The unexpected old age of some European cave paintings raise the possibility that Neanderthals rather than Homo sapienswere the earliest painters ~ either that, or humans began painting earlier than previously thought.
“It would not be surprising if the Neanderthals were indeed Europe’s first cave artists,” says João Zilhão, an archaeologist at Spain’s University of Barcelona.
According to Wired.com:
Researchers led by Zilhão and Alistair Pike of the United Kingdom’s University of Bristol measured the ages of 50 paintings in 11 Spanish caves. The art, considered evidence of sophisticated symbolic thinking, has traditionally been attributed to modern humans, who reached Europe about 40,000 years ago. 
Traditional methods of dating cave paintings, however, are relatively clumsy.

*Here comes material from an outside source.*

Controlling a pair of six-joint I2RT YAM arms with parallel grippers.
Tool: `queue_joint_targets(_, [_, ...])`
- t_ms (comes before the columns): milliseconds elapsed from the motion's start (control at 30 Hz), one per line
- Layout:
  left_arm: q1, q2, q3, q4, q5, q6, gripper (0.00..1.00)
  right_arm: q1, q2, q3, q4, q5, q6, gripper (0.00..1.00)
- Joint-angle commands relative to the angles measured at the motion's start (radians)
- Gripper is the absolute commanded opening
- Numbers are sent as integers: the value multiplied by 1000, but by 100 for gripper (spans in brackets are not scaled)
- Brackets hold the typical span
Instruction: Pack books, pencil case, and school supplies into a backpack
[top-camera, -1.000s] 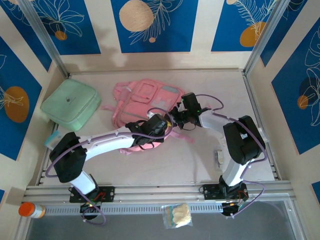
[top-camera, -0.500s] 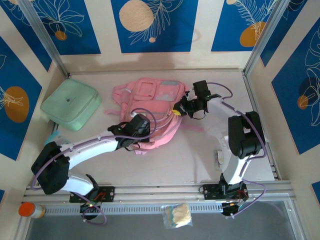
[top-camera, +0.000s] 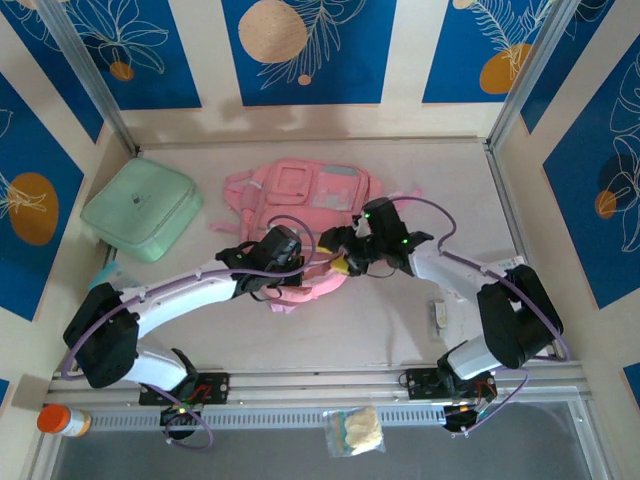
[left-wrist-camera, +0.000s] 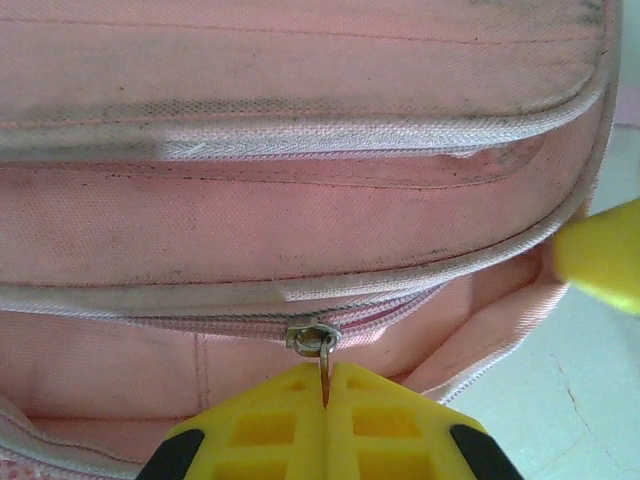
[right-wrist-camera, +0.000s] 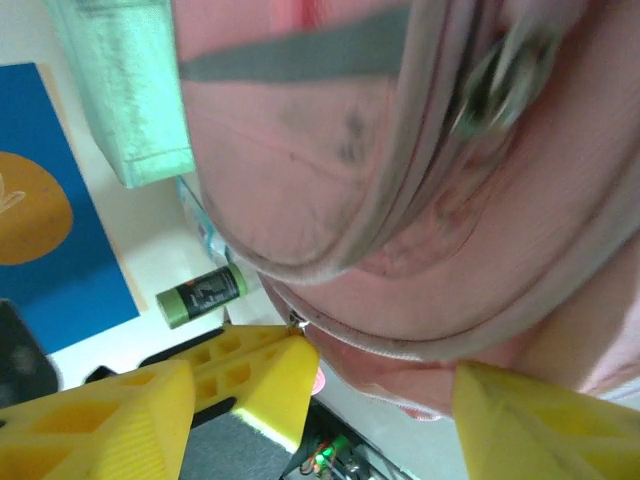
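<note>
The pink backpack (top-camera: 300, 195) lies flat at the middle of the table, front pockets up. My left gripper (top-camera: 303, 263) is at its near edge, shut on the metal zipper pull (left-wrist-camera: 325, 368) that hangs from the slider (left-wrist-camera: 313, 338). My right gripper (top-camera: 343, 260) sits just to the right of it, open. Its yellow fingers (right-wrist-camera: 540, 430) stand wide apart under the backpack's lower rim (right-wrist-camera: 400, 300). The left gripper's shut fingertips (right-wrist-camera: 262, 372) show between them. One right fingertip (left-wrist-camera: 600, 255) shows beside the backpack's corner. The books are out of view.
The mint green square pouch (top-camera: 141, 209) lies at the back left. A green tube (right-wrist-camera: 200, 293) lies on the table by it. A small white object (top-camera: 440, 313) rests near the right arm. An orange-capped bottle (top-camera: 57, 419) and a packet (top-camera: 356, 431) sit on the front rail.
My right gripper has swung from the backpack's far right corner down to its near edge, beside the left gripper. The left gripper has stayed on the zipper pull over the last half second.
</note>
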Motion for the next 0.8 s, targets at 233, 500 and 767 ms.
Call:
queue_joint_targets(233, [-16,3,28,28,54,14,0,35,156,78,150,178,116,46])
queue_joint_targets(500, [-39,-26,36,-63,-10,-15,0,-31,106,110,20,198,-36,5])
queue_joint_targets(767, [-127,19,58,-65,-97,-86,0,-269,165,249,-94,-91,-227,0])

Even the previous best technique — carbon dating, or translating amounts of carbon molecule decay into measurements of passing time — couldn’t discern differences of a few thousand years. 
Instead of carbon, Pike and João Zilhão’s team calibrated their molecular clocks by studying mineral deposits that form naturally on cave surfaces, including paintings. The thicker the deposits, the older the painting. And as the reseachers describe in a June 14 Sciencepaper, some of the paintings are very old indeed.
 “What’s really exciting about this possibility,” said Pike, “is that anyone, because it’s open to the public, could walk into El Castillo cave and see a Neanderthal hand on the wall.”